The average revenue per transaction fell 64.21 per cent from £296.50 in 2019 to £106.12 in 2020, reflecting the fact that what little business travel remained was largely domestic rail travel or short-haul flights.

October 2020 was a negative month where the value of refunds processed by TMCs was greater than the bookings they took.

“The role of the TMC should be commended throughout this whole process as often refunds are not chargeable via a transaction fee,” says Hazel Dawson, Focus Travel Partnership’s commercial manager. “Therefore TMCs were facilitating valuable services to their customers without any income whilst also managing all the other challenges that Covid-19 brought with regards to resourcing and their own cash flow.”

In March 2020, the numbers of refunds processed was up 61.49 per cent compared to the same month in 2019 and the increase peaked at 113.43 per cent in October following the lifting of some restrictions earlier in the autumn and a brief recovery in bookings that were subsequently cancelled.

The total number of refunds processed in 2020 only increased 9.67 per cent year on year, but the figures do not include airline vouchers that were processed and held on accounts and comprise a large number of cancelled bookings.

“Travellers clearly wanted to get back on the road but their desire was curtailed by a second wave of regional restrictions and travel bans resulting in a record volume of refunds,” explains Lewis. “We saw a spike in bookings in September that didn’t come to fruition so all of those and more were flowing back out of the agencies in October.”

Revenue and ticket sales for air travel around the world fell relatively consistently from region to region, with North America suffering the greatest – revenue on air fares dropped 84.42 per cent from 2019 to 2020 and the number of ticket sales fell 79.81 per cent.

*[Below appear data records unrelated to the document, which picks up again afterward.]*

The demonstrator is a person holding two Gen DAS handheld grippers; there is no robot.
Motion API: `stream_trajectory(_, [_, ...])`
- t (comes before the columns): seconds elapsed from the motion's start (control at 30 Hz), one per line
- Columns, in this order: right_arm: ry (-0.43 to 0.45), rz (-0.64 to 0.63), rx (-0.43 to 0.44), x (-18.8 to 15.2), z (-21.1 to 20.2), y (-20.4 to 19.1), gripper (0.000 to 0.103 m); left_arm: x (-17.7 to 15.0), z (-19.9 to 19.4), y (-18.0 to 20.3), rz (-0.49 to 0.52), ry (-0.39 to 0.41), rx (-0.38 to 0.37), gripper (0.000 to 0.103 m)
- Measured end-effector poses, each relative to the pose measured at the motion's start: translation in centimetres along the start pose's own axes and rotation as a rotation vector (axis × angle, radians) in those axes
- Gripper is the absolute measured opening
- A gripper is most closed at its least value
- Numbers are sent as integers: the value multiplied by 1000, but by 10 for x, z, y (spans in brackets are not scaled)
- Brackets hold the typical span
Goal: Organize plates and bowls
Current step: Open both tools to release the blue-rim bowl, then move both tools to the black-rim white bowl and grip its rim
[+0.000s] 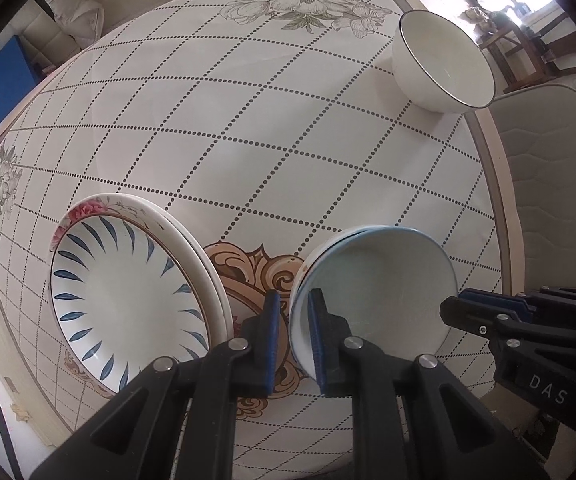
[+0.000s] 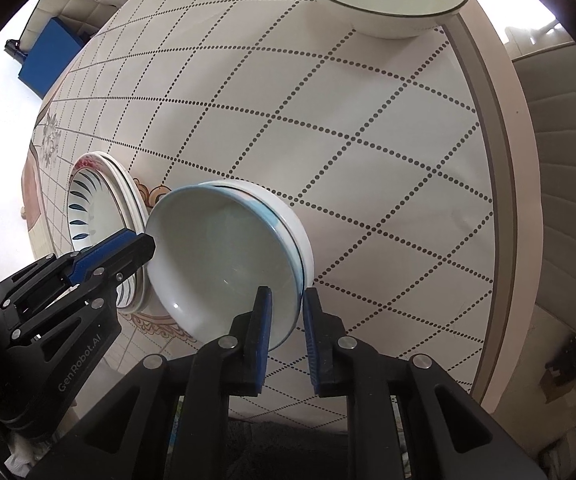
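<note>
Nested bowls [image 1: 379,292], a blue-rimmed one seated in a white one, sit at lower centre-right of the left wrist view and lower centre of the right wrist view [image 2: 224,256], on the desk [image 1: 248,120]. Left tool [image 1: 292,340]: its two blue pads straddle the left rim of the bowls, one pad outside, one inside; a narrow gap shows between pads and rim, so it reads as slackened, not clamping. Seen from the right wrist view, the left tool [image 2: 144,240] comes in from lower left with its tips at the bowls' left rim. Right tool [image 2: 286,336]: pads straddle the near right rim of the bowls, left pad over the inside, right pad outside with a visible gap; also let go, nothing pinched. In the left wrist view the right tool [image 1: 453,312] enters from the right edge, tips at the bowls' right rim. Plate stack [image 1: 128,288]: top plate with blue leaf strokes, under it a plate with a pink flower on the rim; it lies just left of the bowls, close to them. In the right wrist view the stack [image 2: 104,216] is at mid-left, partly behind the left tool. A single white bowl [image 1: 439,64] with a dark rim stands well apart at upper right, near the desk edge; top centre-right in the right wrist view [image 2: 383,0]. The desk carries a cloth with a dotted diamond grid and floral prints.
</note>
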State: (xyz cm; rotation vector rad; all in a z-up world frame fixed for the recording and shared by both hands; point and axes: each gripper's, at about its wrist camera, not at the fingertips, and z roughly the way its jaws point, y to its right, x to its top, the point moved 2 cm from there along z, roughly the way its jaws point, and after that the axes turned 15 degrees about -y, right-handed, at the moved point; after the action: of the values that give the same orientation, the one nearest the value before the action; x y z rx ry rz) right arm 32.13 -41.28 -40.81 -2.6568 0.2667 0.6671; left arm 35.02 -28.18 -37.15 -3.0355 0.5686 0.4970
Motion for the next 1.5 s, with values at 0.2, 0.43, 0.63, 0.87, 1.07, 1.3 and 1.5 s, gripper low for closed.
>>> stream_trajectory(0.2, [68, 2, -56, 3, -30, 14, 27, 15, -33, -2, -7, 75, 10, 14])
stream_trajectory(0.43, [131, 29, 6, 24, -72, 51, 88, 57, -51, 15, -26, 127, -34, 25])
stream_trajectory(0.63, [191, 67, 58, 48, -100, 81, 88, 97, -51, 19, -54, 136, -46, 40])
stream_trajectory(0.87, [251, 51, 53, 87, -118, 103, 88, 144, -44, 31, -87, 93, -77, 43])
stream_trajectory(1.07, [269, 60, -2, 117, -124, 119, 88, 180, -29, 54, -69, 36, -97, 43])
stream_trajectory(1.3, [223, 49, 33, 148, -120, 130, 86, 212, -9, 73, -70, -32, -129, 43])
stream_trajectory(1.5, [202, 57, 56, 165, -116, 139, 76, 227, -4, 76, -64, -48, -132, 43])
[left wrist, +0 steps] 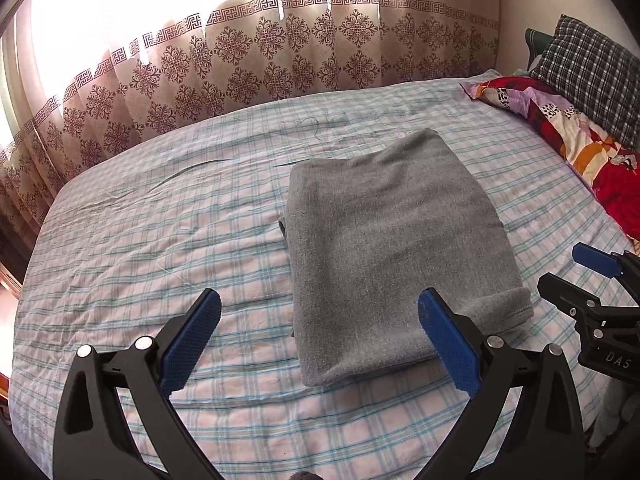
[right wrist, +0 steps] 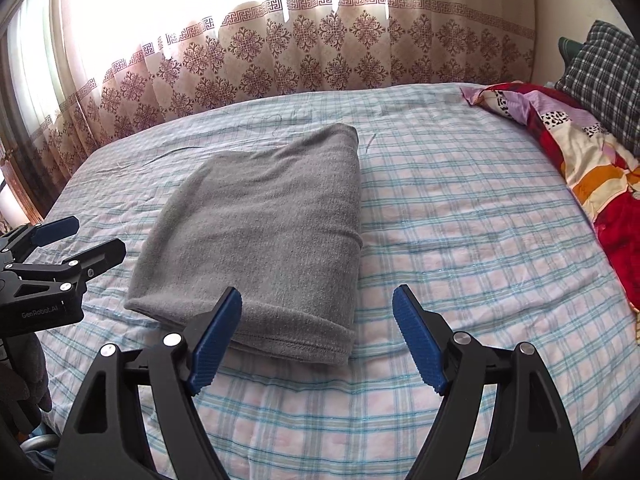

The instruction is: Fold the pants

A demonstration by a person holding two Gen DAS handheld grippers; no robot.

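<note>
The grey pants [left wrist: 396, 248] lie folded into a compact rectangle on the plaid bed sheet [left wrist: 160, 240], with the hemmed edge toward me. They also show in the right wrist view [right wrist: 264, 224]. My left gripper [left wrist: 320, 308] is open and empty, held above the bed just in front of the pants' near left edge. My right gripper [right wrist: 318, 304] is open and empty, in front of the pants' near right corner. Each gripper shows in the other's view: the right one [left wrist: 572, 268] at the right edge, the left one [right wrist: 84, 236] at the left edge, both open.
A patterned curtain [left wrist: 240, 64] hangs along the far side of the bed. A colourful patchwork quilt [left wrist: 568, 128] and a checked pillow [left wrist: 592, 68] lie at the right end. The bed's near edge [right wrist: 320, 440] is just below the grippers.
</note>
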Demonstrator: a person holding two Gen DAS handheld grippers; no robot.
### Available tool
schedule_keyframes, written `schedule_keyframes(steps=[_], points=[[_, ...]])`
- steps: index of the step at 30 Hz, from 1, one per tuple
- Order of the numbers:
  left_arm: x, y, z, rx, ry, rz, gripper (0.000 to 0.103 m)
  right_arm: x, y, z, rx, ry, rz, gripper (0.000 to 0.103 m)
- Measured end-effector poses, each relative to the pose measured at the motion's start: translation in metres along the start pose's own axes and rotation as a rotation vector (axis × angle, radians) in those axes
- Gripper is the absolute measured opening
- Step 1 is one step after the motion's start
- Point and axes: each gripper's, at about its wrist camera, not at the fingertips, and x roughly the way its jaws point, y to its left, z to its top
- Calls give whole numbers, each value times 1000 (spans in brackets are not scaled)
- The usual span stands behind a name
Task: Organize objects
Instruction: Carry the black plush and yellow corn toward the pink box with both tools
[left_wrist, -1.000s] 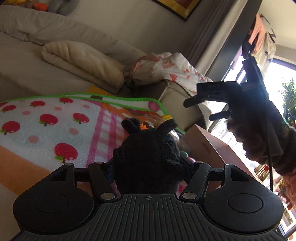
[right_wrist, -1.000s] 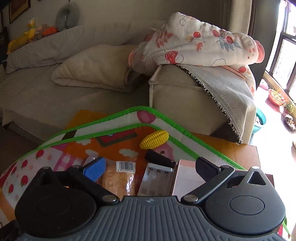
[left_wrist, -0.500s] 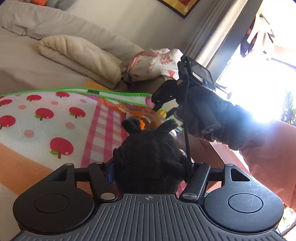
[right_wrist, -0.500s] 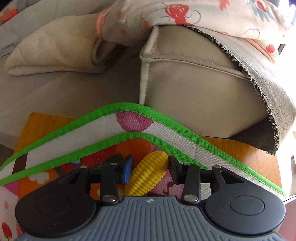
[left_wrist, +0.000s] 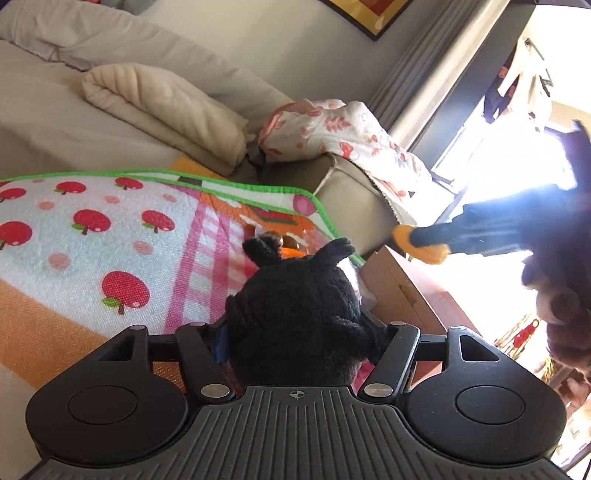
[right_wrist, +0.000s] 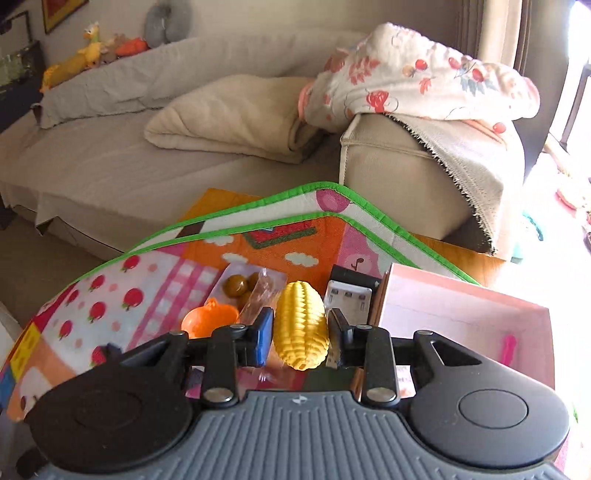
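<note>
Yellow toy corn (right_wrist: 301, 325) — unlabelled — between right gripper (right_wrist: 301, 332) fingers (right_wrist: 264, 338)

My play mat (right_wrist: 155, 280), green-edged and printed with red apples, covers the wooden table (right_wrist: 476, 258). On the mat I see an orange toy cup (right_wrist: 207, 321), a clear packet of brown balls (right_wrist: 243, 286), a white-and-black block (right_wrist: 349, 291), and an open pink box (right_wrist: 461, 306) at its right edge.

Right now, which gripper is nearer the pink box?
Right. The right gripper, holding the yellow corn toy, hangs beside the pink box; the left gripper holds the black plush farther off.
</note>
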Motion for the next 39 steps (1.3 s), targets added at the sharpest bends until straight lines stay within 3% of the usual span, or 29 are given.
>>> schedule_keyframes(steps=[3, 7, 18, 20, 22, 24, 26, 32, 39], points=[[0, -1, 0, 10, -3, 3, 70, -42, -7, -37, -10, -51, -6, 31], [-1, -15, -1, 76, 5, 19, 70, -73, -18, -91, -1, -56, -10, 31], [-18, -100, -37, 238, 190, -55, 70, -82, -40, -212, 11, 56, 65, 32], [-19, -114, -48, 276, 212, -51, 70, -82, -42, -225, 10, 64, 74, 32], [-21, -122, -56, 309, 222, -34, 70, -86, -45, -236, 10, 56, 69, 42], [-22, -129, -62, 335, 231, -19, 70, -91, -48, -245, 0, 28, 32, 63], [-22, -133, -65, 345, 241, -7, 70, -97, -51, -254, -15, -1, -11, 69], [-27, -142, -68, 370, 250, 15, 70, -105, -61, -270, -68, -68, -182, 77], [-33, -144, -62, 368, 232, 31, 70, -109, -69, -271, 3, -129, -89, 83]])
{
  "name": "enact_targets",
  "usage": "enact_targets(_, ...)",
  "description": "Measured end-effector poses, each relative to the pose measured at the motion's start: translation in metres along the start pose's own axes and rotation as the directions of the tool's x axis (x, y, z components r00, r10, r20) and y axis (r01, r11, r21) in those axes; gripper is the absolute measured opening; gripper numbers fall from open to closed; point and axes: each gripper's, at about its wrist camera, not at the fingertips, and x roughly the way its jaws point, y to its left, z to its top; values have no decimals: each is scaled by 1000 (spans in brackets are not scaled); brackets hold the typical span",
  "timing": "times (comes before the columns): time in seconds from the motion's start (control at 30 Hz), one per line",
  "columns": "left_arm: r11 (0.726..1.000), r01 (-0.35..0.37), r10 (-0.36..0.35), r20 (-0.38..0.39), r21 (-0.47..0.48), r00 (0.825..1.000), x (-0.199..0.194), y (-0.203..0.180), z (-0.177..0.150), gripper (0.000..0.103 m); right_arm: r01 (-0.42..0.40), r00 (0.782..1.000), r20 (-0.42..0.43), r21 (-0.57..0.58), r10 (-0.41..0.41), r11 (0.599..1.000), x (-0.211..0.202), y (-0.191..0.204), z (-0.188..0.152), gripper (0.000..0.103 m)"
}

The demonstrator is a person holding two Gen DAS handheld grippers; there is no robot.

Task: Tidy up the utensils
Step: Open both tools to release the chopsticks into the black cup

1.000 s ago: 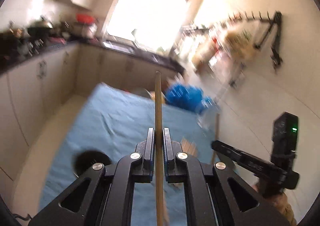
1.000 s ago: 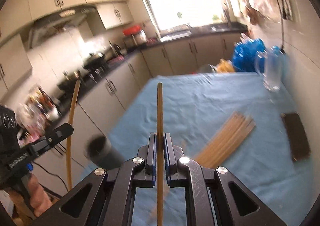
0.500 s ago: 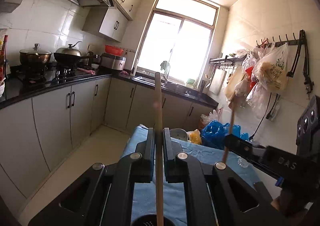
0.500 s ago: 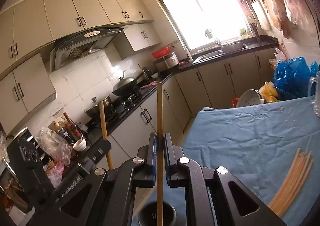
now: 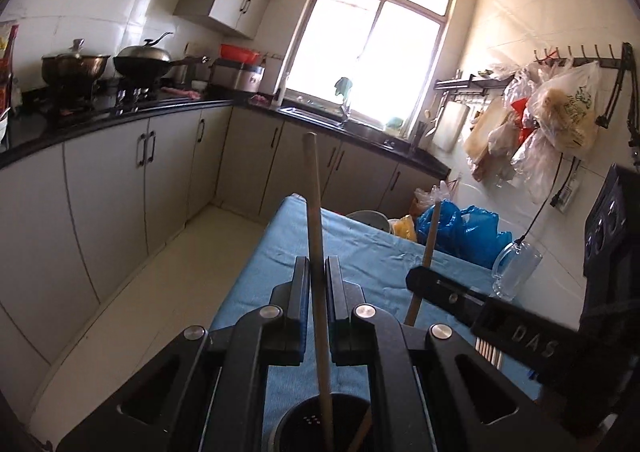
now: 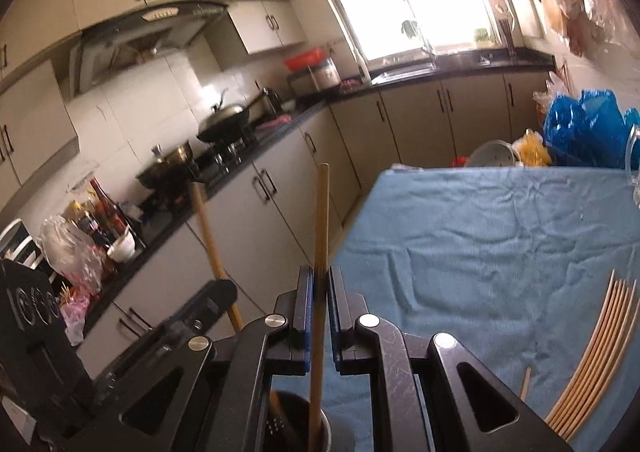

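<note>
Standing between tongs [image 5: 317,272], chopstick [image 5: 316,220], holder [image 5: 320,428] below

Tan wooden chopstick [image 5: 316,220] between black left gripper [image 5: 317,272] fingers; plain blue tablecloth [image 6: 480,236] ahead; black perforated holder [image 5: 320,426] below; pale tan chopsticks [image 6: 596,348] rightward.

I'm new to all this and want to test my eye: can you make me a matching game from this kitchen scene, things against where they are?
Things:
1. wok
2. loose chopsticks
3. plastic bags
4. black holder

Places:
A. hanging from wall hooks
B. lying on the blue cloth
C. on the stove
D. right below the grippers, chopstick tips inside

Pairs: 1-C, 2-B, 3-A, 4-D
</note>
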Motion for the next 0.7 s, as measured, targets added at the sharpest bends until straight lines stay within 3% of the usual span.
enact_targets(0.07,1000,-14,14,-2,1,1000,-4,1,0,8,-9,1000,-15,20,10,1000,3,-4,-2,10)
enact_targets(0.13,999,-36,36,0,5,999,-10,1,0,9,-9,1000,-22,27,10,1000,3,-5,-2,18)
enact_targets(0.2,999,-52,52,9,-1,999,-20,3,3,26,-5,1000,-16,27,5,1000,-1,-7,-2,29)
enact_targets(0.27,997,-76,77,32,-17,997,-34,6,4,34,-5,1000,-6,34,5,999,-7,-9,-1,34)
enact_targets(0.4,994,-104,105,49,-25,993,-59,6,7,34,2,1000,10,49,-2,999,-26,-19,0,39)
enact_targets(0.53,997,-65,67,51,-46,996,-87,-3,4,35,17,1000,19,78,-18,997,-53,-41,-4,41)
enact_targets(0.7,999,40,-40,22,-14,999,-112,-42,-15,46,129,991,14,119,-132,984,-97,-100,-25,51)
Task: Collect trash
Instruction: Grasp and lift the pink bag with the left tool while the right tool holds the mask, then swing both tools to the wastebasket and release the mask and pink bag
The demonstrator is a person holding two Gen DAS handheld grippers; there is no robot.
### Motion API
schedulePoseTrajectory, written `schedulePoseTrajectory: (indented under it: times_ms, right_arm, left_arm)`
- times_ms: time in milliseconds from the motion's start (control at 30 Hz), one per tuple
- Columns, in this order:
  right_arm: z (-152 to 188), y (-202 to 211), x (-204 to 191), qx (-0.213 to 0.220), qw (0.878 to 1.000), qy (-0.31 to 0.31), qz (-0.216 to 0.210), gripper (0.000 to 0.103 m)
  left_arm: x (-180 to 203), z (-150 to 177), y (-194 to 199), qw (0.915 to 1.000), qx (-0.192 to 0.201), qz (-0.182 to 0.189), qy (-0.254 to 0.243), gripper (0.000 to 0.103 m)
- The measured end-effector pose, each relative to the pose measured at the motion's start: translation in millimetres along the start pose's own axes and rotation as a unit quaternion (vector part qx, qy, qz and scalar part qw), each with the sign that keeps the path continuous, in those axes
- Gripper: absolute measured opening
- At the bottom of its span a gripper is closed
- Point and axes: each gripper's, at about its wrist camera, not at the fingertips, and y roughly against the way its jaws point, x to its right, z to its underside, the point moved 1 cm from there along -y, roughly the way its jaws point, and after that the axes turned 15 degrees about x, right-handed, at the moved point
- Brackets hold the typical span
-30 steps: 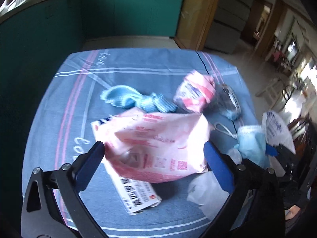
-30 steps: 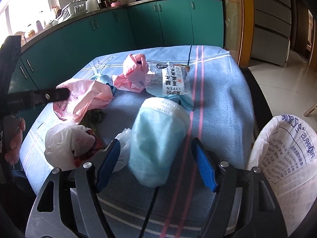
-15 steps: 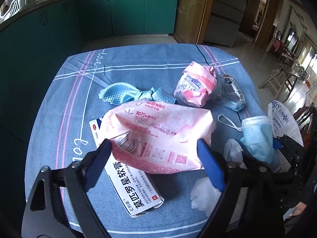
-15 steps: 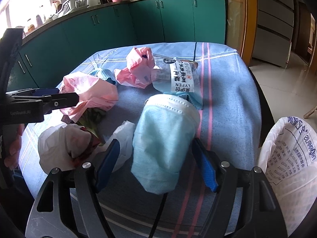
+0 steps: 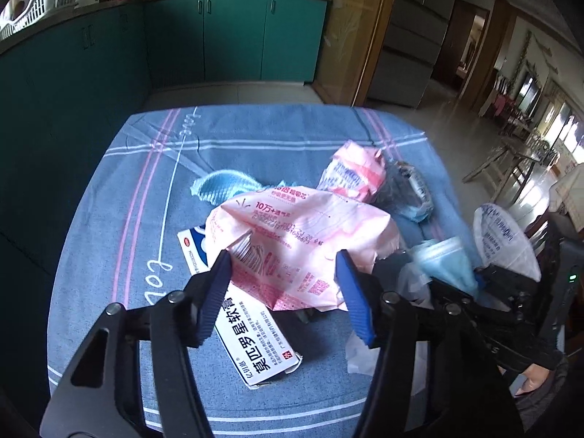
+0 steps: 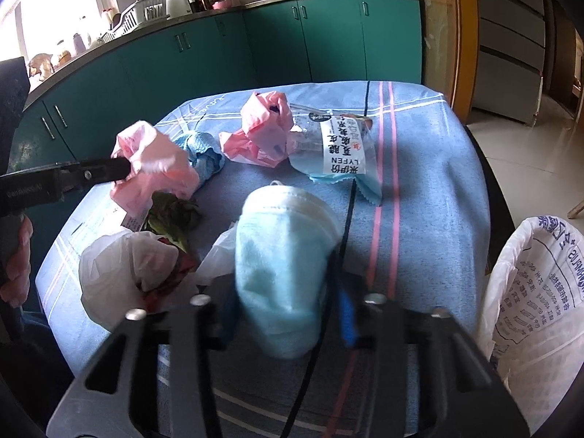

Of TMCs’ top ten destinations booked in 2020, ticket sales to Hong Kong fell 90.51 per cent year on year. Japan was down 82.87 per cent, Singapore by 81.62 per cent, France by 80.79 per cent and the United States by 80.46 per cent.

SOURCE: The Travelogix Industry Report was published in March 2021 and can be download in full here. It analysed 10.97 million records from the business travel activity of 72 UK-based TMCs whose turnover ranges from £10 million to £150 million. Travelogix says its TMC clients account for around two-thirds of agencies in the UK market and the majority are members of the Business Travel Association, Advantage Travel Partnership and/or the Focus Travel Partnership.